To do:
Find the lines below that contain "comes" and tally them. Return only the total.

┌──

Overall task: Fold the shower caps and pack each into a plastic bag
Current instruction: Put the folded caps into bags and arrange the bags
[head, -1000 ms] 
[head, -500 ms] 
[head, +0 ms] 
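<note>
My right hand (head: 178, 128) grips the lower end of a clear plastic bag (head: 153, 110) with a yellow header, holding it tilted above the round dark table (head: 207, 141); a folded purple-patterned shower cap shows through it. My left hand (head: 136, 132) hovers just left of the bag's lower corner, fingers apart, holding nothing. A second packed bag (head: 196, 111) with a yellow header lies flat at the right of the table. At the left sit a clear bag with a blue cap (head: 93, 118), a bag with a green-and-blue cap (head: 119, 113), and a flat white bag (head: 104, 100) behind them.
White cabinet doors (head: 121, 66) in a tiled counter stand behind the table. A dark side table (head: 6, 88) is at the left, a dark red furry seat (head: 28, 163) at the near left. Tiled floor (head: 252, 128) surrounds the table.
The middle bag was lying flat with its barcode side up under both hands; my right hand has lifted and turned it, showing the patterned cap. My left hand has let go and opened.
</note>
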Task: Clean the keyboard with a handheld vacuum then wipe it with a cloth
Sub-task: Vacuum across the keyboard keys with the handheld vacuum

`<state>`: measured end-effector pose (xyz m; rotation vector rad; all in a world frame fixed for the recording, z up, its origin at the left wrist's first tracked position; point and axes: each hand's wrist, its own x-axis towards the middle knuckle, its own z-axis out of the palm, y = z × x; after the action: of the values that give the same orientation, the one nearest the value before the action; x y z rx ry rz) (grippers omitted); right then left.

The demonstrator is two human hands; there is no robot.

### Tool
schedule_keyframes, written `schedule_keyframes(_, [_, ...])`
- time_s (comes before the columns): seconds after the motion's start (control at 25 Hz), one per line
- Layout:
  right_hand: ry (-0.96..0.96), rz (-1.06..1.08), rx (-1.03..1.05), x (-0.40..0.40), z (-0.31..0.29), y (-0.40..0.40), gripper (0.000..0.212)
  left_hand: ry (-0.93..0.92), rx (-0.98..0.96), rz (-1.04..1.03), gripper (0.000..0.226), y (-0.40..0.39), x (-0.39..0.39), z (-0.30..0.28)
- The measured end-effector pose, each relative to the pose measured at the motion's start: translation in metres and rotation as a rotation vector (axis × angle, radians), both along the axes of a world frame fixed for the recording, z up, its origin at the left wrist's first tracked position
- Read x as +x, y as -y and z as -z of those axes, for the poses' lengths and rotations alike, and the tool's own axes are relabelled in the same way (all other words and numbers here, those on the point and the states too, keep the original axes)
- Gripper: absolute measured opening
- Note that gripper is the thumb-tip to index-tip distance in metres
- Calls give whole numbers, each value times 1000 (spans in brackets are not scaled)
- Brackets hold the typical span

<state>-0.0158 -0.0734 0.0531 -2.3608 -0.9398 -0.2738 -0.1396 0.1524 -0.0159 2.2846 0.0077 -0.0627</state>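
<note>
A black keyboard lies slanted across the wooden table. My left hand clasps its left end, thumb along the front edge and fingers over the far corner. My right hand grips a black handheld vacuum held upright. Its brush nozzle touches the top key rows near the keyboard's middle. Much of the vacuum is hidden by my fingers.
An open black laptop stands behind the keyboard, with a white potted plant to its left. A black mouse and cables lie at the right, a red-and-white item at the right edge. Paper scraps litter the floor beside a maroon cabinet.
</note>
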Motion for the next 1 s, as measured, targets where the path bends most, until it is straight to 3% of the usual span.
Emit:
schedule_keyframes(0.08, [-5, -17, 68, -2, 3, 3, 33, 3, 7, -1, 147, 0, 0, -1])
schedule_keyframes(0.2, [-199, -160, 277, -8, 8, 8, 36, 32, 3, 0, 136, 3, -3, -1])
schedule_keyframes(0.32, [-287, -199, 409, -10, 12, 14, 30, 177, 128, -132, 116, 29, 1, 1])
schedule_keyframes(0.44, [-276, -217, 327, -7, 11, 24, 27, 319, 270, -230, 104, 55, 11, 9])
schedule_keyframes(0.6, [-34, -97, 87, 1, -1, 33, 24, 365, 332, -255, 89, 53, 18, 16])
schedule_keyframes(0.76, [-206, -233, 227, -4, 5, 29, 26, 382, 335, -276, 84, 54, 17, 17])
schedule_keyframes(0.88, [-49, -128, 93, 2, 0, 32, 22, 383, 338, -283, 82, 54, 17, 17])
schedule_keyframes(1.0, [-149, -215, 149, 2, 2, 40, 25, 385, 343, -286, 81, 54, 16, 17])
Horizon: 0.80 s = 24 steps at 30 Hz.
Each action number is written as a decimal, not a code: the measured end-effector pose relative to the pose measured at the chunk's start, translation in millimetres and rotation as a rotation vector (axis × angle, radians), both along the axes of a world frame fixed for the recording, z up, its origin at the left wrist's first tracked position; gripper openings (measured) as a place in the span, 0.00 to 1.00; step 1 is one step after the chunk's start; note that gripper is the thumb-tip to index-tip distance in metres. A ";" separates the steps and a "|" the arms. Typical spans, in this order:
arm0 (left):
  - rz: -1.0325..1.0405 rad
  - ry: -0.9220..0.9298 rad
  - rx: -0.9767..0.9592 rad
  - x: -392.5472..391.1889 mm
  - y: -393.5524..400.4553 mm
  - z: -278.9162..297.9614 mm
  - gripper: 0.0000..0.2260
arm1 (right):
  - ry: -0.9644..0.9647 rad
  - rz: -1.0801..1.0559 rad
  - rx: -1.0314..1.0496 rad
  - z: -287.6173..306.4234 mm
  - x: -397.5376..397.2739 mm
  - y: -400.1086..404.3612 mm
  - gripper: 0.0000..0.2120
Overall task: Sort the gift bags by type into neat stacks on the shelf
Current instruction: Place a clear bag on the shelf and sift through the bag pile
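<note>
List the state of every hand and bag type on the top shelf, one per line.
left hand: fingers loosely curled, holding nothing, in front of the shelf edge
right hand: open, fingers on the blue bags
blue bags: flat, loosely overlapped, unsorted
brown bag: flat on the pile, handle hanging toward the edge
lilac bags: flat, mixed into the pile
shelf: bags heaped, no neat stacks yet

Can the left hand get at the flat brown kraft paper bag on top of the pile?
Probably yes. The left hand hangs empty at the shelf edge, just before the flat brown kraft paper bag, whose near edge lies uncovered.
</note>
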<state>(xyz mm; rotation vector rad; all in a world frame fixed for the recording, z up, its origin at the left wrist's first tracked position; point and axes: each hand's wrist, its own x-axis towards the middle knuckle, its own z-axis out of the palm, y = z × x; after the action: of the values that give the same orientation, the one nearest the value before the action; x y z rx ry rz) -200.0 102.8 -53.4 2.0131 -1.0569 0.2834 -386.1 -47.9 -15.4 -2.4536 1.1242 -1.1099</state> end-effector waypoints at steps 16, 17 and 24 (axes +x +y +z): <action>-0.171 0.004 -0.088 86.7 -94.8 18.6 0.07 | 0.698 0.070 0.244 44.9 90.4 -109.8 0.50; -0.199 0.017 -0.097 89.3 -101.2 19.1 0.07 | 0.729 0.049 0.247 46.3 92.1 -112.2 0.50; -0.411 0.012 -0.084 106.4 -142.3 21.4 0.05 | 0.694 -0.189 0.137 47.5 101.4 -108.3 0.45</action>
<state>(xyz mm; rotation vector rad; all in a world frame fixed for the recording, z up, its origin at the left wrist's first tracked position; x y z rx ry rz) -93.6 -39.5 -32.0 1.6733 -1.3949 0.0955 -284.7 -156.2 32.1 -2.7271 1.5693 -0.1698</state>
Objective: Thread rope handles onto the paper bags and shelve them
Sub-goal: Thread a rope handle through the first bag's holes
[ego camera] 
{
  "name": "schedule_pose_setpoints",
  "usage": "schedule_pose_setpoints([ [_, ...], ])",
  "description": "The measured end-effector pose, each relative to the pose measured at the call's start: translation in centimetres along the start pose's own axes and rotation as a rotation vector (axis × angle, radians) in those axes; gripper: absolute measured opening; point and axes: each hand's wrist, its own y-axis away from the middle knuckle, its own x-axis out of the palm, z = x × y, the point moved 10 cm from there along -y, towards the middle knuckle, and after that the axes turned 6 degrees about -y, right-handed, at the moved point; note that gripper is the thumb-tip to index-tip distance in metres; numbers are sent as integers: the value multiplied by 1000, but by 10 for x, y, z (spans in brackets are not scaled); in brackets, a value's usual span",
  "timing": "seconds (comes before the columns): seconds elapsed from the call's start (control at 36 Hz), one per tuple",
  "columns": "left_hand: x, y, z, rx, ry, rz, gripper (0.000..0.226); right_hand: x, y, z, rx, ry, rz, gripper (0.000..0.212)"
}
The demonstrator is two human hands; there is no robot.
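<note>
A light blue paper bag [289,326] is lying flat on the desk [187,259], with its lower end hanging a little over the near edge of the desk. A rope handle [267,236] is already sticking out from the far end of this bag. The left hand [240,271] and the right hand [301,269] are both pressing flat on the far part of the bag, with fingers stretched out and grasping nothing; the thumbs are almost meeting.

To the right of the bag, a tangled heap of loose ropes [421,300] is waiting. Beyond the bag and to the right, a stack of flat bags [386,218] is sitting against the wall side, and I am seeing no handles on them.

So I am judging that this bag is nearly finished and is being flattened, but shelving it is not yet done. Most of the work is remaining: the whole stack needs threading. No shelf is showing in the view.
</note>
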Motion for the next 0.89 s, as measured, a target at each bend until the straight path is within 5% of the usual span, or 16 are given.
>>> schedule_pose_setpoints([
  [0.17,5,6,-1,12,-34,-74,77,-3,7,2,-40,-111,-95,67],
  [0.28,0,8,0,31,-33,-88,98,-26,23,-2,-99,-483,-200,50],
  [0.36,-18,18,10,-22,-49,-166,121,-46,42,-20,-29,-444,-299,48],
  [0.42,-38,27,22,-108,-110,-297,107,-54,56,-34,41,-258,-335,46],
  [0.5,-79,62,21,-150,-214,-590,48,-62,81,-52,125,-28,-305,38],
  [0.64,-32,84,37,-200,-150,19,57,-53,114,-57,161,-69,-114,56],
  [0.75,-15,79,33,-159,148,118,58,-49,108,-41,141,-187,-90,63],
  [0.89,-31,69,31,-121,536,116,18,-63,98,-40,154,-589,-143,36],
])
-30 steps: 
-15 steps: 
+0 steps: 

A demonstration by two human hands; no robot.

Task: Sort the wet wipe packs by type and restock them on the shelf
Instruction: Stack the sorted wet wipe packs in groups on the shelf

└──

Written answer:
2